Critique de Tootpadu

Le monde tel qu'il est décrit dans les films du réalisateur suédois Lasse Hallström est un endroit rempli de bons sentiments, un univers douillet et pittoresque, entièrement coupé de la réalité, où seule la bonté existe. Que ce soit dans Le Chocolat ou L'Oeuvre de Dieu, la part du Diable, même les faits de société les plus controversés, comme l'exclusion ou l'avortement, s'intègrent docilement dans cette vision rose bonbon de l'existence. Si le réalisateur disposait d'un regard plus aigu et s'il savait faire vivre tout un ensemble de personnages en tant que communauté homogène, il pourrait être considéré comme le Frank Capra des temps modernes. Jusqu'à présent, il se contente d'être le chef de file d'un cinéma profondément consensuel et réconfortant d'une manière fort poussive.
Toutefois, son style académique et sa volonté d'englober toute l'humanité du monde fictif dans une ode célébrant la suprématie inévitable de la bonté peuvent, sous certaines conditions, agir comme du baume au coeur. Certes, la préscription a omis de mentionner une quelconque modération et le sérum nous est administré sans avoir été dilué. Mais dans le cadre restreint de ses limitations flagrantes, cet édifice construit de valeurs traditionnelles et d'un optimisme à toute épreuve présente une occasion d'évasion à laquelle il est difficile de résister.

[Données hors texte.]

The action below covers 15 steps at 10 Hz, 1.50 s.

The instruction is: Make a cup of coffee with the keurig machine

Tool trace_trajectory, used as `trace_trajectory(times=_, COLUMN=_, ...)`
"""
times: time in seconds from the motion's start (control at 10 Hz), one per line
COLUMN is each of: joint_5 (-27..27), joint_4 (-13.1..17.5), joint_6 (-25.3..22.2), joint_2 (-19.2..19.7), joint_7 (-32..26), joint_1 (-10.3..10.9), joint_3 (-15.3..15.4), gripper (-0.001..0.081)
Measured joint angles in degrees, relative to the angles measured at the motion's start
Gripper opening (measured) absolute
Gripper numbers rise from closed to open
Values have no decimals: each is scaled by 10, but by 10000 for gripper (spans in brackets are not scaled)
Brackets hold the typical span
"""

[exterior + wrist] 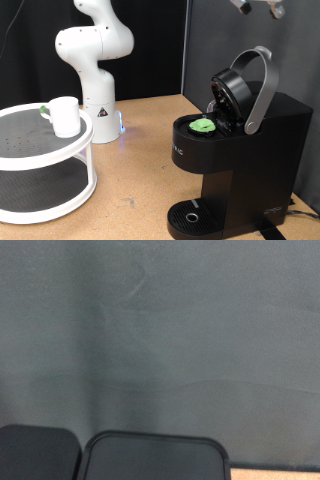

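fingers (262, 6) high above open keurig machine (240, 140), lettering unreadable.

— Where's the gripper (258, 7)?
— At the exterior view's top edge, right of centre, mostly cut off; its fingers can't be made out.
— And the arm (92, 55)?
— White, upright at the exterior view's upper left.

The coffee maker (235, 150) stands with its lid tipped up, a green-topped pod (204, 126) sitting in the open chamber. The white cup (65, 116) rests on the round two-tier shelf (45, 175) at the exterior view's left. The gripper (258, 6) hangs high above the machine.
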Motion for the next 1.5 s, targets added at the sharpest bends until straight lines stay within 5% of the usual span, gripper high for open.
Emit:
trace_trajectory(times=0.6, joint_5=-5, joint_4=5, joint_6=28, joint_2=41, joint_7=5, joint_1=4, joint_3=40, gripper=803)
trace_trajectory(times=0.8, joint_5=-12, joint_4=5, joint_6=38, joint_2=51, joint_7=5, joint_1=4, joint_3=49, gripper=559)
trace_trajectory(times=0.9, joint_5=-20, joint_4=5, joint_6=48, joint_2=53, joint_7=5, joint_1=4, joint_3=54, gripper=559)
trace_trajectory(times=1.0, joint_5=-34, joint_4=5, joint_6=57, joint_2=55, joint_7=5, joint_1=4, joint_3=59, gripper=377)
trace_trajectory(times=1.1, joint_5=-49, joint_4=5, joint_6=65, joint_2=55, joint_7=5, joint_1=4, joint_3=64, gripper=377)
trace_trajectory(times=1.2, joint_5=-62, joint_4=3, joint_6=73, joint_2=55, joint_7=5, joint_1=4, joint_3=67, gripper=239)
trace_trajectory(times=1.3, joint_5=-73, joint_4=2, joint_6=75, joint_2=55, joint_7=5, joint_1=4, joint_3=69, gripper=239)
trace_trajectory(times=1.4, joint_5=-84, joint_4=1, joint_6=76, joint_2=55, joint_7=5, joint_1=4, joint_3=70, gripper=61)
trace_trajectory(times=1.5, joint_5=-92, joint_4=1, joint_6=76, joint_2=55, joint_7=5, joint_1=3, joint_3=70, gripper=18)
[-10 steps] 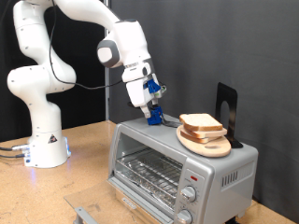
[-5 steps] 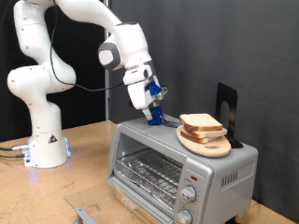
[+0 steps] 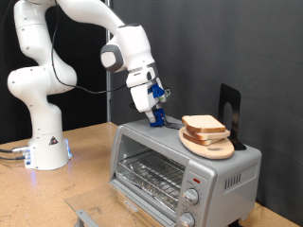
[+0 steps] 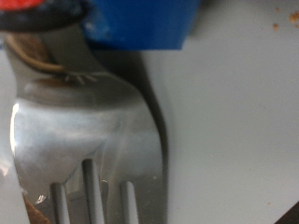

Ainsi, cette histoire touchante, mais guère originale, d'un rapprochement familial en dépit des rancunes du passé avance comme sur des rails, tant que son équilibre gentillet n'est pas perturbé. En effet, dès que le rêve risque de se briser, les ficelles qui l'animent deviennent visibles d'une façon assez laide. A quoi bon se réveiller d'un conte qui est tellement sucré qu'il tient debout tout seul ? Et c'est à ces deux ou trois moments que les lacunes dramatiques de la réalisation s'affichent le plus clairement. Tant qu'il tourne en rond dans la sécurité préservée de son monde utopiste, le récit nous présente un mensonge délicieux, le genre d'histoire qui convainc sans difficulté les spectateurs les plus naïfs. Mais dès qu'il ressent l'urgence des impératifs dramatiques (toute la partie autour de l'ancien copain violent), il se retrouve désemparé et déboussolé.
Dans le registre des bons sentiments, Morgan Freeman est à l'aise depuis très longtemps, tant il s'est approprié l'image de l'homme juste, sage et modéré. Et Jennifer Lopez ne fait essentiellement que des films qui perpétuent des idées romantiques éculées. Par contre, la présence de Robert Redford nous surprend davantage dans ce film qui est resté pendant presque un an sur les étagères de la Miramax, et qui ne doit sa sortie qu'au départ des frères Weinstein. Probablement, ce rôle du vieux montagnard meurtri l'interpellait comme un prolongement de maintes rôles qu'il a interpretés auparavant. En tout cas, il s'intègre très bien dans une distribution dont la conviction fait vivre une histoire autrement trop larmoyante.
Parfois, les sucreries au cinéma nous font le plus grand bien et, au risque de nous répéter, nous mettent du baume au coeur. C'est exactement le cas avec ce film attachant à travers sa conception vieillotte de la vie.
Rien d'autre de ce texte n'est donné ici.